Nano Kirişlerin Değiştirilmiş Sonlu Elemanlar Taşima Matrisi Yöntemi ile Stabilite Analizi
Year 2021,
Volume: 8 Issue: 2, 931 - 941, 31.05.2021
Kanat Burak Bozdoğan
,
Farshid Khosravı Malekı
Abstract
Bu çalşmada değiştirilmiş Sonlu elemanlar–taşıma matrisi yöntemi nano kirişlerin stabilite analizi için uyarlanmıştır. Çalımada önce nano kirişin stabilite denklemi yerel olmayan Euler kiriş teorisi yardımıyla oluşturulmuştur. Diferansiyel denklemin çözümü ile önce elemanın sonlu elamanlar matrisi yazılmış daha sonra yapılan dönüşümle Ricatti taşıma matrisi elde edilmiştir.
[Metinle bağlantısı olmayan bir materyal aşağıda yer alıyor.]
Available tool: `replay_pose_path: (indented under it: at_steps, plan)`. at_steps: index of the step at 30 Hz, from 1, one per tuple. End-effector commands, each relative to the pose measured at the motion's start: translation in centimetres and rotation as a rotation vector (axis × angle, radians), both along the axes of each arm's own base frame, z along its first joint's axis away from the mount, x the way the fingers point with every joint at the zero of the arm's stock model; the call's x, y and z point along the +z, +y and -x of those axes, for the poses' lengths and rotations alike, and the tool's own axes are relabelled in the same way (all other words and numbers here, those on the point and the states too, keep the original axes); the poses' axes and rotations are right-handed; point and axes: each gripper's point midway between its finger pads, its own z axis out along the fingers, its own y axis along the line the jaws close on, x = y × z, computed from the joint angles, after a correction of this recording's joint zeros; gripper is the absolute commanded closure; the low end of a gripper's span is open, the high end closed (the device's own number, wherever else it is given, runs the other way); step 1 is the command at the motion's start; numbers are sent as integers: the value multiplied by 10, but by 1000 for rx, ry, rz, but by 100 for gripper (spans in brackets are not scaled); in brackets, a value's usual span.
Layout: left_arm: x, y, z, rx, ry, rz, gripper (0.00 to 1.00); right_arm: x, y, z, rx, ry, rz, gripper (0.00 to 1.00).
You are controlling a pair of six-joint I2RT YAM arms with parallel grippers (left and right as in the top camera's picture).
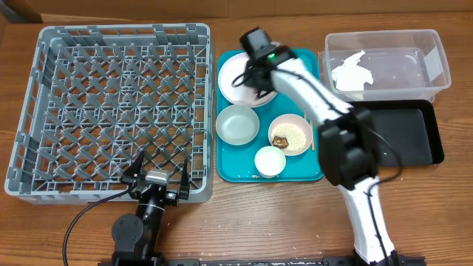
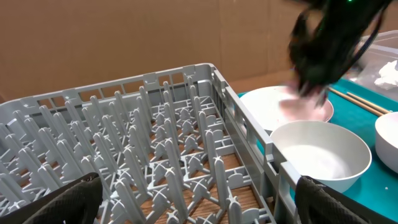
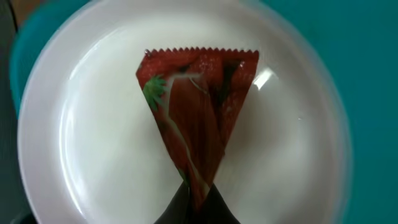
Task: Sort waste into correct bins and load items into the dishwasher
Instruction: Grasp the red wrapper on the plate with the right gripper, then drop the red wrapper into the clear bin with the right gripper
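Red wrapper [image 3: 199, 112] pinched by right gripper [image 3: 198, 198], arm stretched over plate [image 3: 74, 155]; left gripper [image 1: 157, 172] spread.

Right claw [image 3: 196, 202] reaches far forward, pinching the wrapper [image 3: 196, 106]; left claw [image 1: 162, 161] rests spread wide.

White right arm [image 1: 366, 214], black joints, green light [image 1: 272, 53], black left arm [image 1: 137, 229], black cable [image 1: 72, 222]

Glossy, crinkled wrapper [image 3: 196, 118] between the right jaws, over a smooth, shiny white plate [image 3: 74, 155]; ahead of the left jaws, matt grey plastic rack [image 2: 155, 143].
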Motion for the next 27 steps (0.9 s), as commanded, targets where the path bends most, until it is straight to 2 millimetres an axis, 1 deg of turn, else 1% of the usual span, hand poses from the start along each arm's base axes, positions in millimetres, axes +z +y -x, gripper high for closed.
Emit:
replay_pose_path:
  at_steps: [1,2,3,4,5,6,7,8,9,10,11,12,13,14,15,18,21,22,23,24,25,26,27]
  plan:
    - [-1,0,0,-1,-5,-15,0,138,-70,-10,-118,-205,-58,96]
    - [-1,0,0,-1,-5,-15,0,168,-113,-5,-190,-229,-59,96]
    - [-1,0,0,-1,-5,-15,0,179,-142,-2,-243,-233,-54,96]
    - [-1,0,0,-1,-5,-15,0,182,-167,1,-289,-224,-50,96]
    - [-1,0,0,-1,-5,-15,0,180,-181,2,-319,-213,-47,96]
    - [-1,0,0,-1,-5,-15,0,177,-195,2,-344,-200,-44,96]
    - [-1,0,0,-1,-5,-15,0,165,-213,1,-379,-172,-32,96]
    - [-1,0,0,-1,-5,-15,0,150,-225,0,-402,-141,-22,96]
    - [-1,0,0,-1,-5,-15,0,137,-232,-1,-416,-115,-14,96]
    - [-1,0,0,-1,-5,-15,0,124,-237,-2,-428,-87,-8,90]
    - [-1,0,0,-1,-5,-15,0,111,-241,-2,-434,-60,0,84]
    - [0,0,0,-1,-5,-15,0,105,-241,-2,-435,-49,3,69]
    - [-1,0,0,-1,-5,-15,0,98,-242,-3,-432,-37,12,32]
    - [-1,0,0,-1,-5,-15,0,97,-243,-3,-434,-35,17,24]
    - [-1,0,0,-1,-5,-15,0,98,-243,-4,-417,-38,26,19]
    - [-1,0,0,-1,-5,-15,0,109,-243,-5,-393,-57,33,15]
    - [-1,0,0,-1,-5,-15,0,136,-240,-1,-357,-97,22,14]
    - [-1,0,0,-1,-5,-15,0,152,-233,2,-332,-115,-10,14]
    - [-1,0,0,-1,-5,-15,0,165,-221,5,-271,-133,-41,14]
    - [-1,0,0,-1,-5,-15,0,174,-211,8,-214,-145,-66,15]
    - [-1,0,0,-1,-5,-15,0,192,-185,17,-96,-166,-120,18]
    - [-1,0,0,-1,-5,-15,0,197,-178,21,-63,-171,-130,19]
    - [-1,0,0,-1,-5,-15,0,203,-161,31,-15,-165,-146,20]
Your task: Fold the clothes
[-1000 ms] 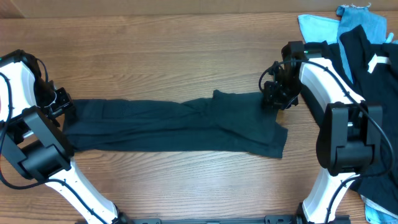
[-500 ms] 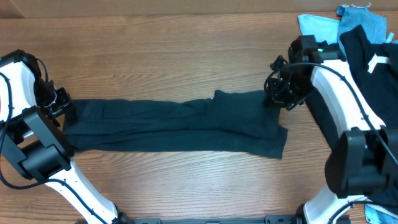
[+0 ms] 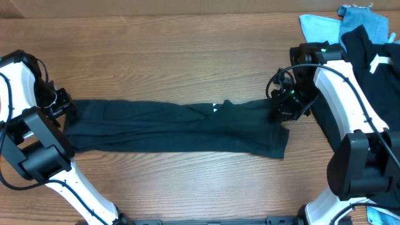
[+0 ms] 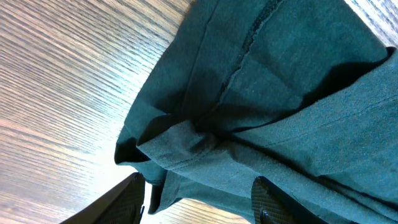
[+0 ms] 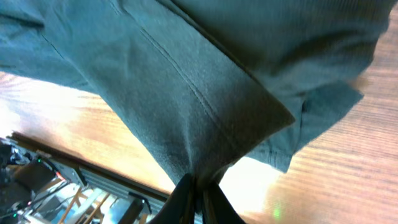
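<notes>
I see the dark garment (image 3: 181, 128) stretched across the bench (image 3: 175, 56), 9 to 3 o'clock. My right tool (image 3: 284, 111) pinches its 3 o'clock edge. My left tool (image 4: 196, 199) sits spread at the 9 o'clock hem. Open wood lies at 12, and piled clothes (image 3: 369, 50) crowd 2 o'clock.

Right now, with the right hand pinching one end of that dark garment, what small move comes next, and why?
Probably lift the right hand slightly and carry its corner leftward over the dark garment. It is shut on the fabric, and the garment lies stretched long across the table, its other end at the left hand.
</notes>
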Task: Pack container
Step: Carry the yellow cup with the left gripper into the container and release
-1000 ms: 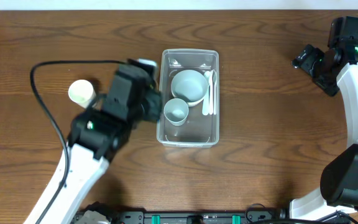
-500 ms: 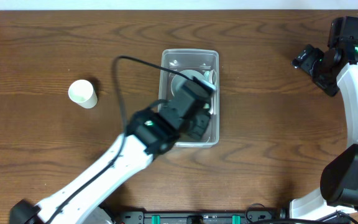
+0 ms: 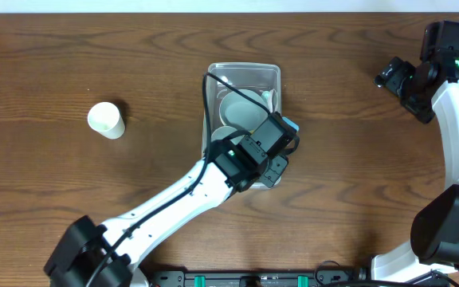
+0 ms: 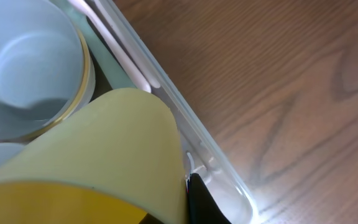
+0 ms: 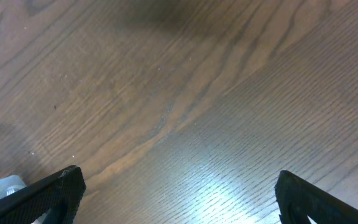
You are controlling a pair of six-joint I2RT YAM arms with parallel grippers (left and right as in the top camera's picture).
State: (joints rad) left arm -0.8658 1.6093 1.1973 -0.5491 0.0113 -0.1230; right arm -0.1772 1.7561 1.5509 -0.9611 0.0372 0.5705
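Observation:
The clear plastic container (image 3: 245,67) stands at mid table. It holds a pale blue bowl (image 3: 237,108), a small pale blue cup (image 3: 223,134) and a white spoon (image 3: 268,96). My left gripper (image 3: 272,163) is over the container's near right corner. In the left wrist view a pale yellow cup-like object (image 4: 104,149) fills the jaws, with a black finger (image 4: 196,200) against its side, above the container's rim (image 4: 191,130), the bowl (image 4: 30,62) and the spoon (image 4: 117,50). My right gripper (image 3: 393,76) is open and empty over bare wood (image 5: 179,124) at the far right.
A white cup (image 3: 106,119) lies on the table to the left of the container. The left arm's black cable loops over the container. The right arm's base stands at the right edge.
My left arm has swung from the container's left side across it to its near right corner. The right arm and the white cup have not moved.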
Çalışmanın sonunda sunulan yöntemin uygunluğunu literatürden alınan bir örnek üzerinde gösterilmiştir. Sunulan yöntemde matris boyutları klasik sonlu elemanlar yöntemine göre kayda değer bir şekilde azalmakta ve dolayısıyla çözüm süreside kısalmaktadır. Sunulan yöntem özellikle çok açıklıklı ve değişken kesitli nano kirişlerin çözümünde kullanılabilir.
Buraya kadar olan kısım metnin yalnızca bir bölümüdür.